-- GIVEN MATERIAL --
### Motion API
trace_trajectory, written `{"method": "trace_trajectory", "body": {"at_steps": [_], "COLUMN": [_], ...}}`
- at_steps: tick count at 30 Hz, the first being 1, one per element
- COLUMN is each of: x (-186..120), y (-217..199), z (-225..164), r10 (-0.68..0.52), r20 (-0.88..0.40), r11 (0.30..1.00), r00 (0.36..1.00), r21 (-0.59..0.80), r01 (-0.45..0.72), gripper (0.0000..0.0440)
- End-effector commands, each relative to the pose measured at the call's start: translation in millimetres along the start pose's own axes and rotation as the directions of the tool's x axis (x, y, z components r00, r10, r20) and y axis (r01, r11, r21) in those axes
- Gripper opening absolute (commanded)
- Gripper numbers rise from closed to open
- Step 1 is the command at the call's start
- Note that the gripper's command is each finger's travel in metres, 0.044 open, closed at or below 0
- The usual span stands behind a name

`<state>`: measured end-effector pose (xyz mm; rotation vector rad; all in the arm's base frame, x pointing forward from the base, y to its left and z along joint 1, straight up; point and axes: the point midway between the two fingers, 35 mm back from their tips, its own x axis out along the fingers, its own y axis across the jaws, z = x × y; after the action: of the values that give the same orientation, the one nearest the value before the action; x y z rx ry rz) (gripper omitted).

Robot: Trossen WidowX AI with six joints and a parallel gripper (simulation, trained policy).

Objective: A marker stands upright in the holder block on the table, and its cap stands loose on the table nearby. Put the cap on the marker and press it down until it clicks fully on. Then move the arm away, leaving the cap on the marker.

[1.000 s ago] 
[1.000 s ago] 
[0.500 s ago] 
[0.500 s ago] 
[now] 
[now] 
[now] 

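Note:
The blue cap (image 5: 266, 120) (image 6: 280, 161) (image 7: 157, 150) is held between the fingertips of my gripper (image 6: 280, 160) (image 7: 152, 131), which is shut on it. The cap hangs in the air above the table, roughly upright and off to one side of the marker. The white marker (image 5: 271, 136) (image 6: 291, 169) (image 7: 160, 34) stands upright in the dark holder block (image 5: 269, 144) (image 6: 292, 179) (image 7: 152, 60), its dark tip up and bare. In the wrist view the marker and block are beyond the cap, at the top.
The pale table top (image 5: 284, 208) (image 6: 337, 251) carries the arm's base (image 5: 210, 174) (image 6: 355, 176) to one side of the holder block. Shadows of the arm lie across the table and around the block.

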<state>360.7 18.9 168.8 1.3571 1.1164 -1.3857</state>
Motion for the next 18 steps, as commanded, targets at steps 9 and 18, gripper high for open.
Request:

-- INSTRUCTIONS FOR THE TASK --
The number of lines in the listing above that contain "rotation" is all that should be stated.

-- THE COMPLETED TASK --
2